• **REQUIREMENT**: Pictures should be left out when the listing below is repeated word for word.

----------

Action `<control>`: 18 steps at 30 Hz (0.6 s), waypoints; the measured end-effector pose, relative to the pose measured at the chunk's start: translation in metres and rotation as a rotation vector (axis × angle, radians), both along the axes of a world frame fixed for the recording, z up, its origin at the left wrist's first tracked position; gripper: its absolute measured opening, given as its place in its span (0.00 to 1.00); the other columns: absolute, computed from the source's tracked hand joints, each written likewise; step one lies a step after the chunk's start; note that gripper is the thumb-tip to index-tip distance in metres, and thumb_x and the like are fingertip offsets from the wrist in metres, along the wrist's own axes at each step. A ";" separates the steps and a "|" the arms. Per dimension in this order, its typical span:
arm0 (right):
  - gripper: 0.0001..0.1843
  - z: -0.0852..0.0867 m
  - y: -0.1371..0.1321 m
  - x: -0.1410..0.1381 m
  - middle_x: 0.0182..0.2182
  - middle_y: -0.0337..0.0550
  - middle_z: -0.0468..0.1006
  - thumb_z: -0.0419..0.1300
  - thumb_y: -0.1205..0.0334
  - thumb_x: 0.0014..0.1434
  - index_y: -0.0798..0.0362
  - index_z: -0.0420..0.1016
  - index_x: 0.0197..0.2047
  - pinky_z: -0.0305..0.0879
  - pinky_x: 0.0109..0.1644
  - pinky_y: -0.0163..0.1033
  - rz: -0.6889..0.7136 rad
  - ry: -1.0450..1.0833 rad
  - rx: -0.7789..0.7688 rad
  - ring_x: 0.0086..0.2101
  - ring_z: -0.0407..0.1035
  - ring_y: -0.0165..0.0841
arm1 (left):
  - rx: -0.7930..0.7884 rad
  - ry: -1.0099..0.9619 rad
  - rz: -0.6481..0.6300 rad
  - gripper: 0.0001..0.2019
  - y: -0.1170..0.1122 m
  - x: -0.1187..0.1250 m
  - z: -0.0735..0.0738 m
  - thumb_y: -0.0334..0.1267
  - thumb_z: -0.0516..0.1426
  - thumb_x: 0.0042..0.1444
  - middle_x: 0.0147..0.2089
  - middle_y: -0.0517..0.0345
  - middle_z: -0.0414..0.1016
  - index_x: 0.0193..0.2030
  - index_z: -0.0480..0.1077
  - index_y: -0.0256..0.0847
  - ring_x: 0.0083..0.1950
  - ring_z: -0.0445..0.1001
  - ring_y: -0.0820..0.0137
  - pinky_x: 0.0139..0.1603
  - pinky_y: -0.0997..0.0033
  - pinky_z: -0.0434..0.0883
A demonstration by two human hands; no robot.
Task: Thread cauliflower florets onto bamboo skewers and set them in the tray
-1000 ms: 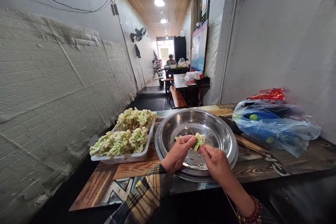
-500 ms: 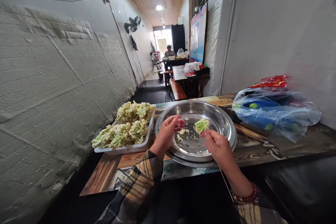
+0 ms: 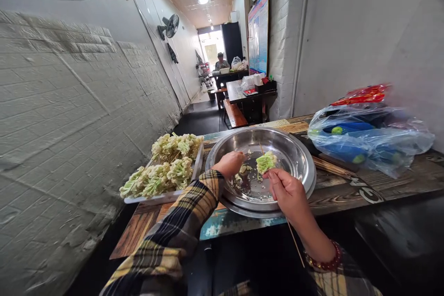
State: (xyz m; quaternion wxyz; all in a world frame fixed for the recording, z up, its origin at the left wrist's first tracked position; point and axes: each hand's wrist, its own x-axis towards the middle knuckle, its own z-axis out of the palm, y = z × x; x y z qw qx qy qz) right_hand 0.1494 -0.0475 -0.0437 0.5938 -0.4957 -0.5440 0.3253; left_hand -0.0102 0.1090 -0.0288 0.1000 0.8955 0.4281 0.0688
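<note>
My right hand (image 3: pixel 287 190) is closed on a thin wooden skewer (image 3: pixel 296 245), its long end slanting down below the hand. On this skewer, just above my fingertips, sits a pale green and white cauliflower floret (image 3: pixel 266 162). A round metal basin (image 3: pixel 291 148) lies under both hands, with small cauliflower pieces (image 3: pixel 245 168) and crumbs in its bottom. My left hand (image 3: pixel 229 164) reaches over the basin's left side, close to those pieces. Its back faces me and its fingers are mostly hidden, so its grip does not show.
Left of the basin, a white tray (image 3: pixel 198 166) holds heaped skewered cauliflower (image 3: pixel 163 173). Loose wooden skewers (image 3: pixel 335 166) lie to the right, beside a clear plastic bag (image 3: pixel 371 138) with blue and green contents. Farther back, a person (image 3: pixel 221 61) sits at another table.
My left hand has turned over and moved lower into the basin, its fingers now out of sight. My right hand stays nearly in place with the skewered floret. The view has tilted slightly.
</note>
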 end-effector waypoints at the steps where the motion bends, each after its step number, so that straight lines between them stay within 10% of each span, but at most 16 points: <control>1: 0.21 0.001 0.000 0.000 0.12 0.29 0.60 0.50 0.49 0.64 0.57 0.74 0.39 0.52 0.21 0.33 0.000 -0.009 0.000 0.15 0.56 0.26 | -0.011 0.046 -0.015 0.09 0.002 0.002 -0.004 0.25 0.55 0.48 0.38 0.49 0.78 0.32 0.75 0.39 0.42 0.75 0.65 0.47 0.68 0.69; 10: 0.21 0.002 -0.003 0.001 0.13 0.30 0.60 0.49 0.49 0.64 0.57 0.74 0.39 0.53 0.22 0.33 0.021 -0.003 0.004 0.16 0.57 0.27 | -0.017 0.138 0.031 0.06 0.001 0.005 -0.026 0.24 0.56 0.49 0.41 0.43 0.75 0.28 0.73 0.36 0.45 0.75 0.59 0.49 0.63 0.69; 18: 0.21 0.001 -0.001 0.001 0.13 0.31 0.61 0.50 0.48 0.64 0.57 0.75 0.39 0.55 0.22 0.33 0.018 0.035 0.016 0.16 0.59 0.28 | -0.012 -0.211 0.213 0.01 -0.003 -0.001 -0.004 0.31 0.58 0.46 0.28 0.55 0.71 0.25 0.70 0.38 0.35 0.74 0.65 0.37 0.68 0.68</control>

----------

• **RESPONSE AREA**:
Action `<control>`: 18 steps at 30 Hz (0.6 s), waypoints; the measured end-effector pose, relative to the pose measured at the chunk's start: translation in metres and rotation as a rotation vector (axis × angle, radians), both along the axes of a world frame fixed for the recording, z up, its origin at the left wrist's first tracked position; gripper: its absolute measured opening, given as its place in its span (0.00 to 1.00); the other columns: absolute, computed from the source's tracked hand joints, each written likewise; step one lies a step after the chunk's start; note that gripper is the thumb-tip to index-tip distance in metres, and thumb_x and the like are fingertip offsets from the wrist in metres, along the wrist's own axes at each step. A ";" separates the steps and a "|" the arms. Per dimension in this order, its typical span:
arm0 (right):
  - gripper: 0.0001..0.1843
  - z: -0.0852..0.0867 m
  - y: -0.1371..0.1321 m
  - x: -0.1410..0.1381 m
  - middle_x: 0.0182..0.2182
  - middle_y: -0.0337..0.0550
  - middle_z: -0.0468..0.1006
  - thumb_z: -0.0419..0.1300
  - thumb_y: -0.1205..0.0334
  - thumb_x: 0.0014..0.1434
  - index_y: -0.0798..0.0362
  - index_z: -0.0420..0.1016
  - index_x: 0.0197..0.2047
  - pinky_z: -0.0305..0.0879
  - pinky_x: 0.0109..0.1644
  - pinky_y: -0.0163..0.1033
  - rz: -0.6889..0.7136 rad
  - ry: -1.0450..1.0833 rad
  - rx: -0.7789..0.7688 rad
  - ring_x: 0.0086..0.2101
  - ring_z: -0.0407..0.1035
  - ring_y: -0.0165..0.0841
arm1 (left):
  - rx: -0.7930..0.7884 rad
  - ry: -1.0099..0.9619 rad
  - rz: -0.6481..0.6300 rad
  - gripper: 0.0001..0.2019
  - y: -0.1170..0.1122 m
  - x: -0.1187..0.1250 m
  - z: -0.0735..0.0738 m
  - thumb_y: -0.0334..0.1267
  - thumb_z: -0.0516..0.1426
  - thumb_x: 0.0042..0.1444
  - middle_x: 0.0147..0.2089
  - middle_y: -0.0517..0.0345
  - middle_z: -0.0414..0.1016
  - index_x: 0.0193..0.2030
  - index_z: -0.0480..0.1077
  - index_y: -0.0256..0.0847
  - ring_x: 0.0083..0.1950
  - ring_z: -0.0445..0.1001
  - ring_y: -0.0820..0.0137
  - pinky_x: 0.0139..0.1603
  - pinky_y: -0.0997..0.0033
  - pinky_z: -0.0434..0.0883
A demonstration by two human hands; no robot.
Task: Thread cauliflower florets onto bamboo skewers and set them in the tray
-1000 ms: 
-500 ms: 
+0 ms: 
State: (xyz m; quaternion wxyz; all in a world frame fixed for the recording, z up, its origin at the left wrist's first tracked position; point and axes: each hand's wrist, its own x-axis towards the middle knuckle, its own z-axis out of the palm, y = z × x; x y z qw qx qy qz) right_hand 0.1494 -0.0475 -0.0437 0.5938 -0.4957 -0.5440 0.3253; left_hand -0.0102 0.1090 -0.0288 0.1000 0.8955 0.4281 0.0688
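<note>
My right hand (image 3: pixel 287 190) is closed on a thin wooden skewer (image 3: pixel 296 245), its long end slanting down below the hand. On this skewer, just above my fingertips, sits a pale green and white cauliflower floret (image 3: pixel 266 162). A round metal basin (image 3: pixel 291 148) lies under both hands, with small cauliflower pieces (image 3: pixel 245 168) and crumbs in its bottom. My left hand (image 3: pixel 229 164) reaches over the basin's left side, close to those pieces. Its back faces me and its fingers are mostly hidden, so its grip does not show.
Left of the basin, a white tray (image 3: pixel 198 166) holds heaped skewered cauliflower (image 3: pixel 163 173). Loose wooden skewers (image 3: pixel 335 166) lie to the right, beside a clear plastic bag (image 3: pixel 371 138) with blue and green contents. Farther back, a person (image 3: pixel 221 61) sits at another table.
My left hand has turned over and moved lower into the basin, its fingers now out of sight. My right hand stays nearly in place with the skewered floret. The view has tilted slightly.
</note>
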 end-effector waypoints at the steps where the motion bends, each after its step number, so that straight lines between them stay within 10% of each span, but at most 16 points: <control>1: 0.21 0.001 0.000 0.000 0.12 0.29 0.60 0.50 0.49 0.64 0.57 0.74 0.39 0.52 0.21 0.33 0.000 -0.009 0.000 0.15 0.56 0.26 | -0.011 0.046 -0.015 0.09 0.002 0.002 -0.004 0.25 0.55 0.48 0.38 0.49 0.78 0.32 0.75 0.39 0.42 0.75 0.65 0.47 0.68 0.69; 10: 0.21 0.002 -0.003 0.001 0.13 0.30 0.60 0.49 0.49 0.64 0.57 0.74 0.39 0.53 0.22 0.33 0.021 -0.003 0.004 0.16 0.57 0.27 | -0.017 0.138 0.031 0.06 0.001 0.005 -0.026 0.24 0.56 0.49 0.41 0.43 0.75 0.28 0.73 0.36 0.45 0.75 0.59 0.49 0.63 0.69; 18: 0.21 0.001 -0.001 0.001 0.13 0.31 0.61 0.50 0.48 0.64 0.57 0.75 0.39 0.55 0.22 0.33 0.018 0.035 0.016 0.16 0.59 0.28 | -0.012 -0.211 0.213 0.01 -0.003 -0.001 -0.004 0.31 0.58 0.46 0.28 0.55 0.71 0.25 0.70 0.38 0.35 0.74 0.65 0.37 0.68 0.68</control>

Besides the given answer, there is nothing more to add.